第6章 君のために僕がいる
<大野サイド>
俺たち嵐には翔くん以外共通の悩みがある。
それは翔くんの事で、問題は本人が全くその事に気がついてないことだ。
今もニノとふたりで楽屋からスタジオの移動中にその現場に遭遇した。
「なんで翔さんひとりにしたんです?」
ニノの視線の先を見ると以前一緒に仕事をしたことがあるスタッフが翔くんの肩に手を置き馴れ馴れしく話しかけていた。
「相葉ちゃんが一緒にいたはずだけど…」
「ちょっと行ってきます」
ニノが二人に近づいて行った。
「おはようございます」
「あぁ、おはようニノ。

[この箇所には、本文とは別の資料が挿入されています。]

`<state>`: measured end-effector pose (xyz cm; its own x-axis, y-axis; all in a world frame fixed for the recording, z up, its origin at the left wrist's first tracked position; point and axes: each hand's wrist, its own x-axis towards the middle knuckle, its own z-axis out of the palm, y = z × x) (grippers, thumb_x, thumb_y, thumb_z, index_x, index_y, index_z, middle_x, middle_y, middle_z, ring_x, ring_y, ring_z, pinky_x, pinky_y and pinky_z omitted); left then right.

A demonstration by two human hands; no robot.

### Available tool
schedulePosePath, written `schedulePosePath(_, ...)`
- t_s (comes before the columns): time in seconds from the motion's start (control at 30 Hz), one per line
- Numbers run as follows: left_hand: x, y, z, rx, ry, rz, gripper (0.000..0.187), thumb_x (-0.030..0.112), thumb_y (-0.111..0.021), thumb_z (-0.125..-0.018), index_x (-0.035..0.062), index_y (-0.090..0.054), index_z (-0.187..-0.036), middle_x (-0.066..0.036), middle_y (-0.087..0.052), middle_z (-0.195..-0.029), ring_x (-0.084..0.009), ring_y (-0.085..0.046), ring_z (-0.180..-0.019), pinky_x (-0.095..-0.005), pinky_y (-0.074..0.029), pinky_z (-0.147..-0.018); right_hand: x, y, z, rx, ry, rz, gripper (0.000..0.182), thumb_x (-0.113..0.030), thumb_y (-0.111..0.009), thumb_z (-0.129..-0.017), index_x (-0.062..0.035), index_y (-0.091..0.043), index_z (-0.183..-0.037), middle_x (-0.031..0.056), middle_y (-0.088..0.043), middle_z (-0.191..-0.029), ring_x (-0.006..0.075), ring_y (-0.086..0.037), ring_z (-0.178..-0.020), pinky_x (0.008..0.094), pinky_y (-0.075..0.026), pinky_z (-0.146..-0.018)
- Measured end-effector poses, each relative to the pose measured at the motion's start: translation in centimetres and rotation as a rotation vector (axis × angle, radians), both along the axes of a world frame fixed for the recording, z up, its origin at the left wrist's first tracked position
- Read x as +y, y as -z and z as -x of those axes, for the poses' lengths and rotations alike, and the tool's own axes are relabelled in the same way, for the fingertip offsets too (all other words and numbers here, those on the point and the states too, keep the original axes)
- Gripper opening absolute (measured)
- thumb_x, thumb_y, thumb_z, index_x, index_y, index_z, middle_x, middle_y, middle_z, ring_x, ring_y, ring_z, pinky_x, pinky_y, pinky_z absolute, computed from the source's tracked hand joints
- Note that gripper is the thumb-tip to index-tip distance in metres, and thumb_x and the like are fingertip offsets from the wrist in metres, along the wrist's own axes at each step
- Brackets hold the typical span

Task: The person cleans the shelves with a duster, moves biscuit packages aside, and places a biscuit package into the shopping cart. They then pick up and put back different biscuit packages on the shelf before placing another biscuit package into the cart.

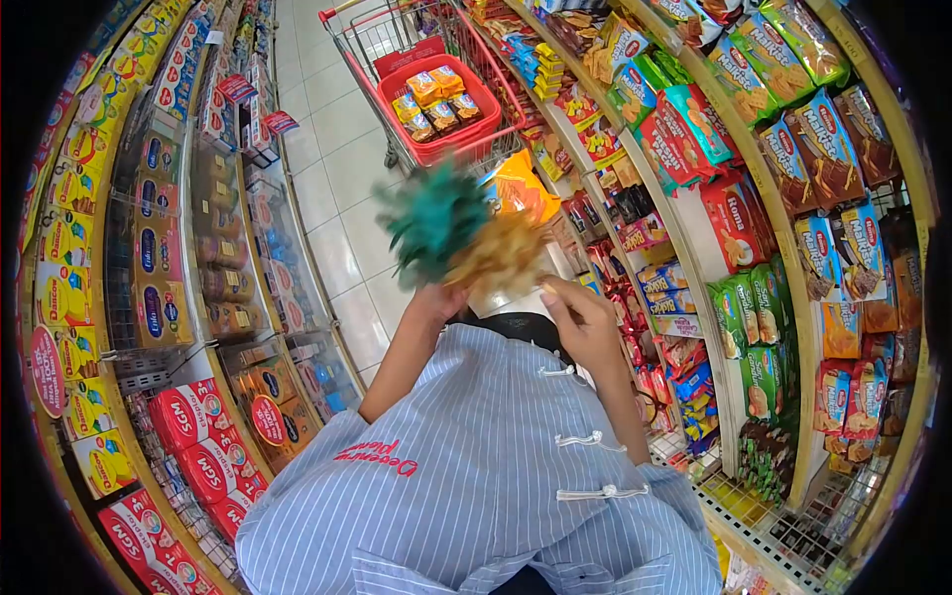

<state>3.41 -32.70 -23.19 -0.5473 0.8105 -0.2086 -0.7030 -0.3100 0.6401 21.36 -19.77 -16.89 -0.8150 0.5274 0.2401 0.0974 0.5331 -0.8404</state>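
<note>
In the middle of the view, a feather duster with green and tan tufts is blurred by motion in front of my body. My left hand is closed at the lower left edge of its tan part. My right hand is on the right, with thumb and fingers pinched near the tan tufts; what they hold is too small to make out. Beyond the duster, an orange packet shows at the edge of the right shelf.
A shopping cart with a red basket of snack packs stands ahead in the tiled aisle. Biscuit shelves line the right. Shelves of boxes run along the left.
</note>
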Motion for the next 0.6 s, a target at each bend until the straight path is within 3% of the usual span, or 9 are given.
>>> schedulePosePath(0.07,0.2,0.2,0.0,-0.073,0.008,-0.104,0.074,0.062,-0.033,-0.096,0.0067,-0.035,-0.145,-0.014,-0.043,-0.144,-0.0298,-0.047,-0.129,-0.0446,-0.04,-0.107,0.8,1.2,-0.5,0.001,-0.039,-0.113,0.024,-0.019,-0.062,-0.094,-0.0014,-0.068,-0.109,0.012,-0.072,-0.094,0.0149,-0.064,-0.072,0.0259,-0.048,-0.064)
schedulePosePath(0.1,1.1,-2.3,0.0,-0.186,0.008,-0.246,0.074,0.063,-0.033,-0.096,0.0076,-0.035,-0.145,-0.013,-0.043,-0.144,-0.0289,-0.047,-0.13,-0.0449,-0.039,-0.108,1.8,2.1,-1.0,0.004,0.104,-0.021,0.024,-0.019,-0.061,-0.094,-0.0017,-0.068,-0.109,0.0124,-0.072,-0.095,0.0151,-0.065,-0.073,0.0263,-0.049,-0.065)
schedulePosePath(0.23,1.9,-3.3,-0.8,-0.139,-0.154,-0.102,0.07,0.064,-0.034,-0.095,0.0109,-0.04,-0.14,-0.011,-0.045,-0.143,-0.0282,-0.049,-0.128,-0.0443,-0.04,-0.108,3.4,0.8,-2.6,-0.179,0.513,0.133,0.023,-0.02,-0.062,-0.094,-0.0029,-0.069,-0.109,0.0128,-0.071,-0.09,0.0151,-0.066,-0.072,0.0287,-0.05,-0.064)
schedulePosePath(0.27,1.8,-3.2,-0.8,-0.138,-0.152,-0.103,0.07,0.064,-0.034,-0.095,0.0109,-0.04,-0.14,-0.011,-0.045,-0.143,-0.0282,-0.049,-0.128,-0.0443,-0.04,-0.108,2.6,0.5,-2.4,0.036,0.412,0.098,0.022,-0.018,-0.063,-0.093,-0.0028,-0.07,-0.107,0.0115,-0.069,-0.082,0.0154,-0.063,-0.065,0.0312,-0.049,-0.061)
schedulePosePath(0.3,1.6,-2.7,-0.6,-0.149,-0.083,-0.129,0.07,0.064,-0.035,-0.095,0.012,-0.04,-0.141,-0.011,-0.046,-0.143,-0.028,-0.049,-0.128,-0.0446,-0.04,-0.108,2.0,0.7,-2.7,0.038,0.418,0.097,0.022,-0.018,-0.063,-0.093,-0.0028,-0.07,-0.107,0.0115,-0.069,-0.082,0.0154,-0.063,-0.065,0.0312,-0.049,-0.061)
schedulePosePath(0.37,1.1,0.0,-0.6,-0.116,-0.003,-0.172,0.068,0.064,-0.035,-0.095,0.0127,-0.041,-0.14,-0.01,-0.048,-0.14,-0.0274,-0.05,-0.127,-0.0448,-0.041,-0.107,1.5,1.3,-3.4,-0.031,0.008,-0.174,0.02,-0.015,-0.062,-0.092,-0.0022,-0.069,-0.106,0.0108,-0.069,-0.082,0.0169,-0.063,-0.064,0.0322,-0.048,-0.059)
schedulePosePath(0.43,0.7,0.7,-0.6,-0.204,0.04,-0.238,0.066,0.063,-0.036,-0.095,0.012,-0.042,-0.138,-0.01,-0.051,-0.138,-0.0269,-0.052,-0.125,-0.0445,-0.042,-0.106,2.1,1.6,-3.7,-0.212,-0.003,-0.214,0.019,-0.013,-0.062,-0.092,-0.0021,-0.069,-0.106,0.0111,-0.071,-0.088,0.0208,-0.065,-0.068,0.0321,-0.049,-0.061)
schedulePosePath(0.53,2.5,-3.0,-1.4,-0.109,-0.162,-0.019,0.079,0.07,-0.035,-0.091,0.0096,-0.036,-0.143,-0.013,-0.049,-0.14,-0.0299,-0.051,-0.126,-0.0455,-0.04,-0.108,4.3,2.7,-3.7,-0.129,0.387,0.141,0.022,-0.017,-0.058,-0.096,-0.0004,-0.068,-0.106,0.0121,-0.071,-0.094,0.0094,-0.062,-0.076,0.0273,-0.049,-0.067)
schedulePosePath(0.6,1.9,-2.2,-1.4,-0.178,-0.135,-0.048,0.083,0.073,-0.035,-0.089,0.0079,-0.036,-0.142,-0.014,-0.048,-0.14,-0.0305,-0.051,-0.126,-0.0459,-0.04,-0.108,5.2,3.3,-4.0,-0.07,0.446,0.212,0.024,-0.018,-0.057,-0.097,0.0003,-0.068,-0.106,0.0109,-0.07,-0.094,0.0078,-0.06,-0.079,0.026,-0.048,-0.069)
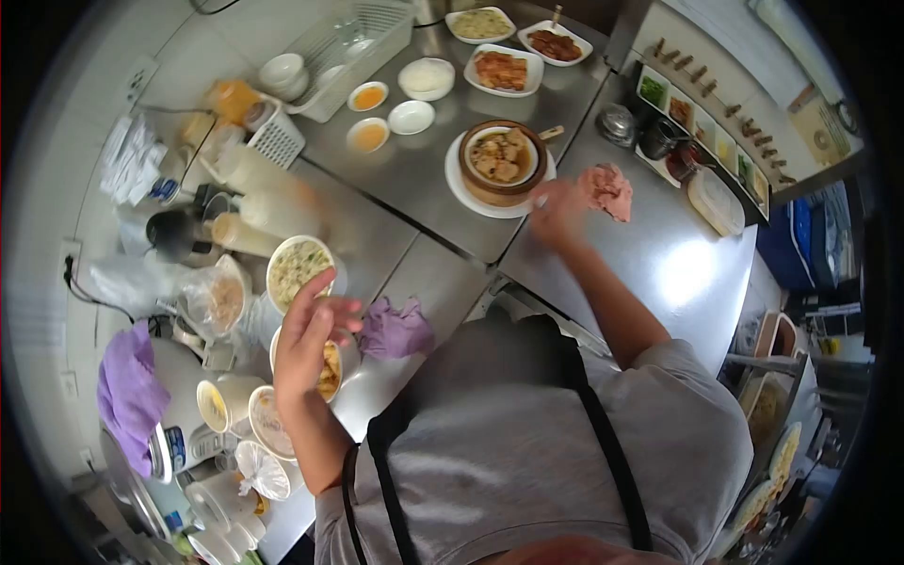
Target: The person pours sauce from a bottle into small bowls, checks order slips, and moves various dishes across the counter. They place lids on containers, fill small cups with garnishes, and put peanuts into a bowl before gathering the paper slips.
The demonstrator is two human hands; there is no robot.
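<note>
My left hand (pixel 315 339) is raised with its fingers apart and nothing in them. Behind it stand a white tub of chopped green-and-white food (pixel 299 270) and a bowl of yellowish pieces (pixel 330 370), partly covered by the hand. A purple cloth (pixel 397 328) lies just to its right. My right hand (pixel 559 215) is smeared by motion, between a crumpled pink cloth (pixel 607 192) and a white plate (pixel 461 193); whether it touches either cannot be made out. On that plate sits a round bamboo steamer (pixel 496 195) holding a bowl of meat pieces in broth (pixel 499 155).
Filled white dishes, including kimchi (pixel 502 71), stand at the back beside small orange sauce dishes (pixel 367 95). A dish basket (pixel 353 52) is at the back left. Bottles and tubs (pixel 226 400) crowd the left side. A condiment rack (pixel 702 127) edges the right counter.
</note>
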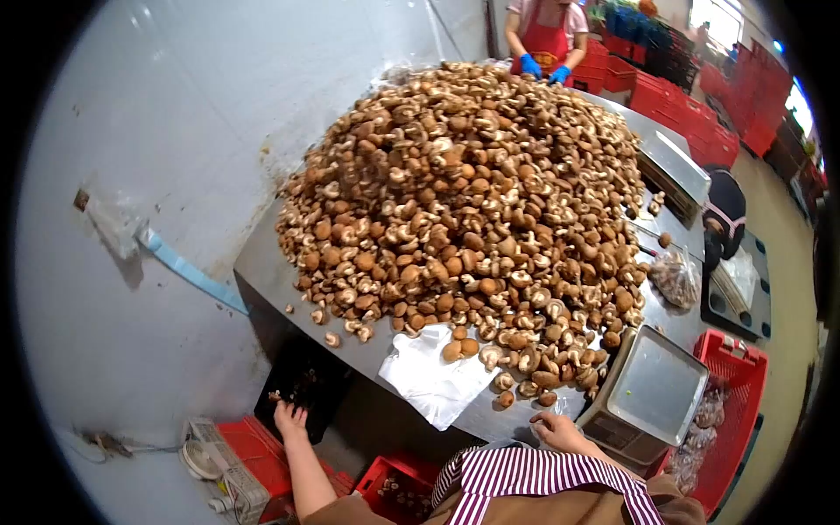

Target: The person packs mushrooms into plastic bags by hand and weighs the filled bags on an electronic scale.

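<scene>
A large heap of brown shiitake mushrooms (472, 201) covers much of the metal table (350, 354) in front of me. My left hand (291, 421) reaches down past the table's left edge, fingers spread, over a black crate (328, 411) with a few mushroom bits in it. At the near edge, my right hand (562, 432) has its fingers curled. Clear plastic (569, 405) shows close by it, but what the fingers hold is not plain. Between my hands lies a white plastic bag (433, 376), with loose mushrooms along its upper edge.
Right of my right hand stands a scale with a metal pan (658, 385). Beyond it, a red crate (744, 372) holds bagged mushrooms. Another red crate (398, 486) sits below the table. Across the heap works a person in blue gloves (531, 66); another person (724, 210) is at the right.
</scene>
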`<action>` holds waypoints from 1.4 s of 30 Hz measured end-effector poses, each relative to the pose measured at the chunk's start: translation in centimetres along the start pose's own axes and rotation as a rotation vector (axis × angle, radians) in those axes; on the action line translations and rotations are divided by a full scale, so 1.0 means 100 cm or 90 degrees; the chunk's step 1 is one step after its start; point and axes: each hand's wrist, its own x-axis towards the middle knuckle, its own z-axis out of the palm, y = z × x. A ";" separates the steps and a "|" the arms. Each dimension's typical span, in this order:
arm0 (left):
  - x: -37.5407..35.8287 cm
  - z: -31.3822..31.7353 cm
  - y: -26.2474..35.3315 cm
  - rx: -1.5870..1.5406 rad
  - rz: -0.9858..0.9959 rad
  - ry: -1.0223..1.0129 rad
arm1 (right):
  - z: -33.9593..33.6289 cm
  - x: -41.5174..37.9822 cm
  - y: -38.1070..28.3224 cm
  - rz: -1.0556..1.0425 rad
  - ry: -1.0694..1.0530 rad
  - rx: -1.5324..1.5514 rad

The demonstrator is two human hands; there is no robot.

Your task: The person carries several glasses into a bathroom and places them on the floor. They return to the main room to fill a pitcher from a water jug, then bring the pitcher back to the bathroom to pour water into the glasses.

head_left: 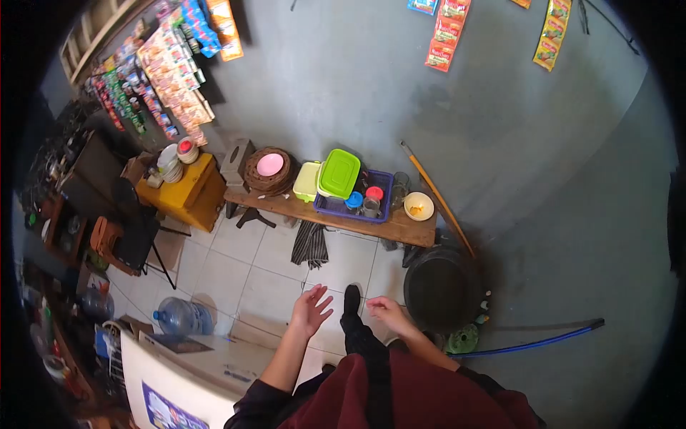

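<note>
My left hand [312, 311] hangs over the tiled floor, its fingers spread with nothing in them. To its right, my right hand [386, 313] is also in the air, fingers loosely bent and apart, holding nothing I can see. Ahead of both stands a low wooden bench [282, 205]. On it a dark blue basket [332, 214] holds jars with a blue lid [354, 200] and a red lid [374, 192], and a green-lidded container [340, 174] rests at its left side. A cream bowl [419, 206] with something yellow inside sits at the bench's right end. A striped cloth [310, 244] hangs below the bench.
A large black basin [441, 289] stands right of my right hand, near a blue-handled pole [529, 347]. A wooden pole [439, 200] leans on the wall. Left are a white appliance [164, 379], a water gallon bottle [184, 316], a chair [136, 229] and a yellow cabinet [187, 191].
</note>
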 end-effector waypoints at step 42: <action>0.464 0.060 0.096 1.241 0.613 -0.404 | -0.014 0.428 0.084 0.048 0.714 -0.285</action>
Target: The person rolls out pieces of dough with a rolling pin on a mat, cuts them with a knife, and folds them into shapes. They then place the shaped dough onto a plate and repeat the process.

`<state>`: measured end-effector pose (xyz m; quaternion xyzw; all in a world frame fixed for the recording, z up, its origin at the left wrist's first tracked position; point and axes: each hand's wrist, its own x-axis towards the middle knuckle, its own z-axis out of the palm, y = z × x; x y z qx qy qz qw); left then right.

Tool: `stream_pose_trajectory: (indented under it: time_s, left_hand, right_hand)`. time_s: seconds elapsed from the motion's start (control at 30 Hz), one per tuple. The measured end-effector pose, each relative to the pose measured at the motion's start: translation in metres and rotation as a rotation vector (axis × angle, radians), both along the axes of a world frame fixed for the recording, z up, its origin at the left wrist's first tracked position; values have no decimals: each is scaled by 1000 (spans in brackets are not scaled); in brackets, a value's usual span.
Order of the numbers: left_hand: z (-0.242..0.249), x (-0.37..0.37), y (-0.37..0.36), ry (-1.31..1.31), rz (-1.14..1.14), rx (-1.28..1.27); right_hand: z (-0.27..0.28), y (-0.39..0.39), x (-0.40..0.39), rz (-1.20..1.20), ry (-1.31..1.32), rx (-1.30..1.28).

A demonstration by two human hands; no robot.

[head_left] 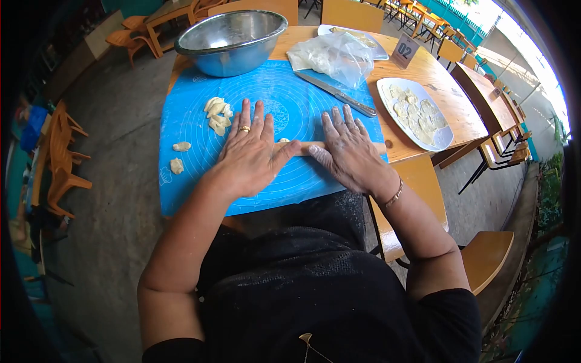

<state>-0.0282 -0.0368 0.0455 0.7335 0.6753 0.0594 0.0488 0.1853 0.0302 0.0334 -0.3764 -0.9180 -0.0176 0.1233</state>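
Head view. One rolling pin lies on one blue mat, its long axis running left to right. The left hand and right hand rest palm down on it, fingers extended, slightly spread and pointing far. One small dough piece touches or adjoins its far side; two separate pieces and one heap lie left. Far on the bench are one metal bowl, one knife and one plastic bag. Of two white plates, the right plate holds flattened dough; the far plate holds pale pieces.
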Motion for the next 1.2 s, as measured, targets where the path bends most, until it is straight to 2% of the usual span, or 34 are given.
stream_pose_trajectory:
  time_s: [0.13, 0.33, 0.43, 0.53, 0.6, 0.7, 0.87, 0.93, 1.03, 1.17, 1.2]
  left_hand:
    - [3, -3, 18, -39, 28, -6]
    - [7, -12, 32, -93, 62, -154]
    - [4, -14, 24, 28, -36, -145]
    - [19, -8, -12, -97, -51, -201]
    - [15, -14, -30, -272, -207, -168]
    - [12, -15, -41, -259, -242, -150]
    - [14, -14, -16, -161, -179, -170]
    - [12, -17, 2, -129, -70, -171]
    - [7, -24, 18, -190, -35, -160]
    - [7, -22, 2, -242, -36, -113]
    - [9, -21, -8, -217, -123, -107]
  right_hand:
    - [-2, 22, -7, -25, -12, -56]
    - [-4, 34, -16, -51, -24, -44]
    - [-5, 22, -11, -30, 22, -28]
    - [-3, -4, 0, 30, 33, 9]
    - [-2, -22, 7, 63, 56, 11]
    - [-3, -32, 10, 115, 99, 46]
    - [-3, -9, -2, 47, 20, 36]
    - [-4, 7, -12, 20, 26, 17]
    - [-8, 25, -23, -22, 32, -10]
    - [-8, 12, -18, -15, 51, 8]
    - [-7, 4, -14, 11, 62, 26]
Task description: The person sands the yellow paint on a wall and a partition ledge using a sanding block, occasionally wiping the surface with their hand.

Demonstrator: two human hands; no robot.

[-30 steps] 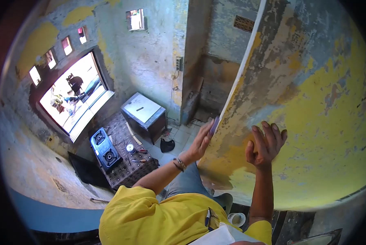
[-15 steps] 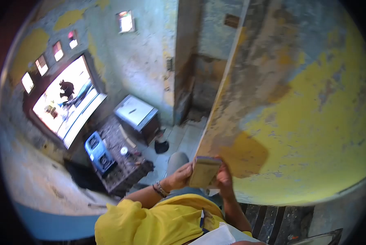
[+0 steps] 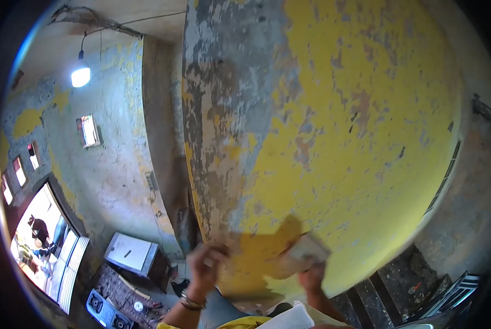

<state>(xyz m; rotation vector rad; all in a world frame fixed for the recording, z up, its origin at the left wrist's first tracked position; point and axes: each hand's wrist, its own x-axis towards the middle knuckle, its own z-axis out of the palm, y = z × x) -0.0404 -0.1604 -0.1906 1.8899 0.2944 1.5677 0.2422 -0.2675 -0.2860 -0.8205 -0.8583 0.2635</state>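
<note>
My right hand (image 3: 313, 276) grips a flat, pale rectangular block (image 3: 307, 253) by its lower edge; motion smears it, and its exact kind does not show. The block stands up in front of a peeling wall (image 3: 333, 181) with yellow paint and bare grey and brown patches. My left hand (image 3: 206, 268), with bracelets at the wrist, is raised beside the wall's edge. Its blurred fingers are loosely curled and apart, with nothing visible in them. Shadows of hand and block fall on the lower yellow paint.
At lower left, a blue two-burner stove (image 3: 106, 310) sits on a dark counter (image 3: 114, 281). A white-topped cabinet (image 3: 130, 253) stands behind. A lit bulb (image 3: 81, 77) hangs above. Dark slats (image 3: 374, 299) and a metal frame (image 3: 448, 299) lie at lower right.
My left hand has let go of the block and moved left. The block has shifted right in my right hand. The view has swung up and right, showing more wall.
</note>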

久しぶりだね」
「ご無沙汰してます」
にっこりと営業スマイルで挨拶するニノ。
「大ちゃん!」
相葉ちゃんが慌てた様子で走ってきた。
「なにやってたの相葉ちゃん」
「ごめん!前に共演した俳優さんに会っちゃって
翔ちゃん初めましての人だったから挨拶だけして『先いくね』って行かれちゃってさ」
「もう、しょうがないなぁ」
「あれ?まだこんなとこにいたの?」
後から来た松潤が不思議そうに歩いてきた。
「あぁ、あれ」
と、言って翔くん達の方を見た。
「なんでニノ?相葉くん一緒にいたんじゃないの?」
「ごめん!知り合いに捕まって翔ちゃんひとりにしちゃった…」
「なにやってんだよ!」
松潤がキツく相葉ちゃんを責める。